In July, it was reported that Michael Rennie would star. However the lead roles went to John Mills and Charles Coburn. Filming began 8 August 1956. That month the title was changed to Town on Trial. Ella Raines was to play a key role, but had to drop out because her mother fell ill. She was replaced by Barbara Bates, then under contract to The Rank Organisation.

==Critical reception==
The Monthly Film Bulletin wrote: "Despite sharp and efficient handling and a skilful choice of locations, this is a fundamentally artificial murder mystery with a predictable dénouement. Episodes designed to explain the reasons for Halloran's bullying tactics appear merely otiose and slacken the film's tempo considerably. John Mills, in an otherwise competent cast, seems ill at ease as the ruthless Scotland Yard superintendent. Town on Trial, though, has more drive than most thrillers of its type, even if this is mainly rather spurious and superficial."

Kine Weekly wrote: "John Mills contributes a fine performance as chip-on-the-shoulder Mike, Barbara Bates neatly handles the conventional love angle as Elizabeth and Charles Coburn, Derek Farr and Alex McCowen never show their hands until the finish as Fenner, Roper, and Peter. The police detail is impressive, while many big thrills are crowded into the last reels."

The Los Angeles Times said Guillermin "directs this picture at a furious pace."

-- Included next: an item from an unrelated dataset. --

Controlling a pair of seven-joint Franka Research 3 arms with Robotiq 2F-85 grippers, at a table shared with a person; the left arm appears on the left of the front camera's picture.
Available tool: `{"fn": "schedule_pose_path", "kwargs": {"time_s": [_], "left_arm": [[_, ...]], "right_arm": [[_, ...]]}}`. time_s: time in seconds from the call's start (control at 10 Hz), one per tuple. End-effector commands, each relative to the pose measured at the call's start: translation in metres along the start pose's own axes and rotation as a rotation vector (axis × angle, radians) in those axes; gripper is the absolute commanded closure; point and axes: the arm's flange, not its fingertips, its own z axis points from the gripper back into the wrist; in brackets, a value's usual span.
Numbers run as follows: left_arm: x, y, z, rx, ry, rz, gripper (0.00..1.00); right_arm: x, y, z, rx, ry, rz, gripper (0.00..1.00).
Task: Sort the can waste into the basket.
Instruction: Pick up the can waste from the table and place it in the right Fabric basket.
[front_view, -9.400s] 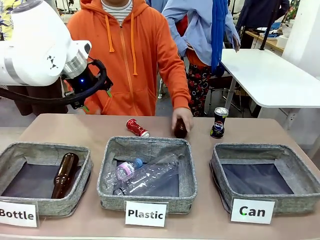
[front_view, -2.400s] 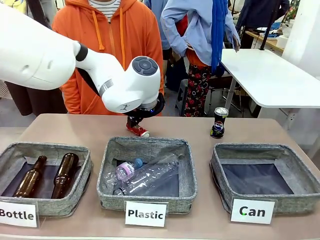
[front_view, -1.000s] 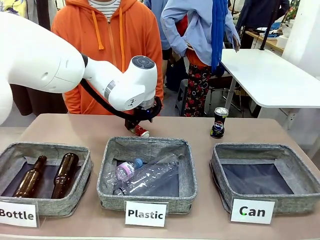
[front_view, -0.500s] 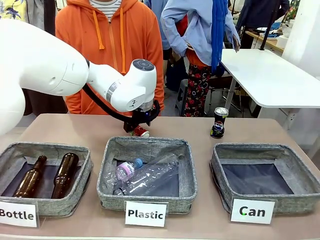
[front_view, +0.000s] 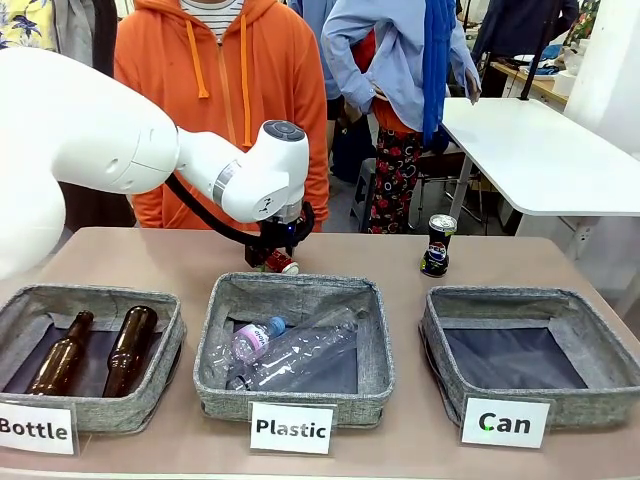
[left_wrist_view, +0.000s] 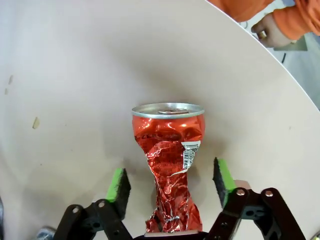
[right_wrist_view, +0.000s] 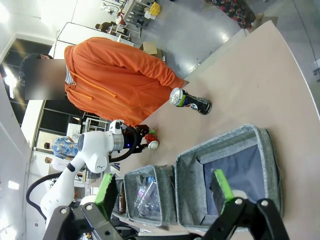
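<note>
A crushed red can (left_wrist_view: 170, 150) lies on the table between my left gripper's (left_wrist_view: 170, 182) green pads, its silver top pointing away. The jaws stand open, with a small gap to the can on each side. In the front view this gripper (front_view: 272, 262) is down at the red can (front_view: 283, 263), just behind the middle basket. A dark can (front_view: 437, 245) stands upright at the back right. The grey basket (front_view: 530, 298) labelled "Can" sits at the front right with nothing in it. My right gripper (right_wrist_view: 162, 192) hangs open above that basket (right_wrist_view: 225, 137), and the dark can (right_wrist_view: 190, 101) lies farther off.
The "Plastic" basket (front_view: 295, 285) in the middle holds clear plastic bottles. The "Bottle" basket (front_view: 95, 296) on the left holds two brown bottles. A person in an orange hoodie (front_view: 215, 110) stands at the far edge, one hand (left_wrist_view: 270, 30) off the table's rim.
My left arm has sunk a little, bringing its gripper down around the red can. The cans, baskets and right arm have not moved.
</note>
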Motion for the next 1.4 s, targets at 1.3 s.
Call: {"fn": "schedule_pose_path", "kwargs": {"time_s": [1.3], "left_arm": [[-0.046, 0.089, 0.128, -0.207, 0.036, -0.082, 1.0]], "right_arm": [[0.002, -0.001, -0.002, 0.03, -0.019, 0.021, 0.0]]}}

According to the BFI, "Detractors have too often accused Guillermin of being merely a journeyman, lacking any real style of his own. The defence would do worse than to offer Town on Trial as its Exhibit A, drawing particular attention to its breathtaking PoV shot of the killer stalking a second victim that anticipates the camera gymnastics of Dario Argento."

A profile on John Guillermin called the film "a police procedural in which the lead investigator, in true Guillermin fashion, tears a community to pieces to expose every last lie. Imagine an English Mike Hammer, finding corruption wherever he goes, but too serious and proper to mix it up with the dames and too civic-minded to go ahead and torch the whole town."

FilmInk said "men driven by lust was a recurring theme of Hughes movies". A piece in the same magazine on Guillermin called the film "a little gem, a good, tough British crime film with no cosiness, a lot of pace, plenty of flourishes and energy in the direction."

In British Sound Films: The Studio Years 1928–1959, David Quinlan rated the film as "good", writing: "Well-made mystery with frightening murders and a tense climax."